Even with that crucial distinction noted, these studies bolster a theory of emotional development and aging formulated by Carstensen that psychologists have been debating for years. This view holds that when people are young, their goals and motives are focused on gaining skills and taking chances, to prepare for opportunities the future may hold. You cannot know if you will be any good running a business, or onstage, unless you give it a real chance. Doing grunt work for little money; tolerating awful bosses, bad landlords, needy friends — the mental obstacle course of young adulthood is no less taxing for being so predictable.

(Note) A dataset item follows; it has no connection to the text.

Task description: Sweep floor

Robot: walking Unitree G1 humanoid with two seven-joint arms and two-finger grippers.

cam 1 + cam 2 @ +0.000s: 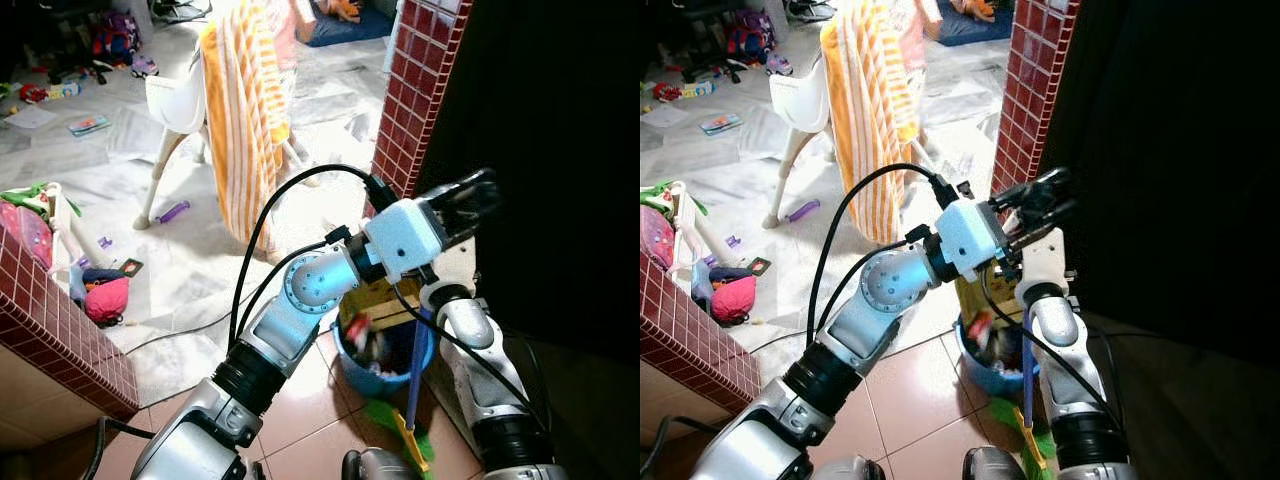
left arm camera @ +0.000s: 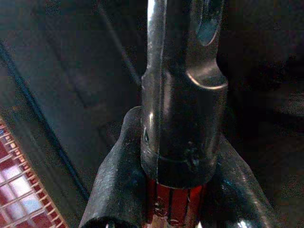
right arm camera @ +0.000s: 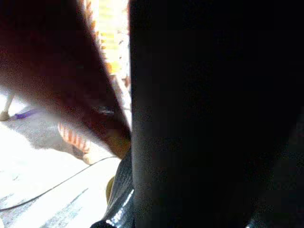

After middle age, people become more aware of a narrowing time horizon and, consciously or not, begin to gravitate toward daily activities that are more inherently pleasing than self-improving.
They are more prone to skip the neighbourhood meeting for a neighbourhood walk to the local bar or favourite bench with a friend. They have accepted that the business plan did not work out, that their paintings were more fit for the den than for a gallery. They have come to accept themselves for who they are, rather than who they are supposed to become. Even those who have lost their jobs in this tragic year and face the prospect of reentering the job market — at least they know their capabilities and what work is possible.
These differences will be important to keep in mind in the near future if only to blunt a widening generational divide, experts say. A pandemic that began by disproportionately killing the elderly has also savagely turned on the young, robbing them of normal school days, graduations, sports, first jobs or any real social life — and shaming them, often publicly, if they tried to have one. Now, in a shrinking economy, they are at the back of the vaccine line.
“I think the older generation now, as much as it’s been threatened by COVID, they’re beginning to say, ‘My life is not nearly as disrupted as my children’s or grandchildren’s,’” Charles said, “and that is where our focus on mental well-being should now turn.”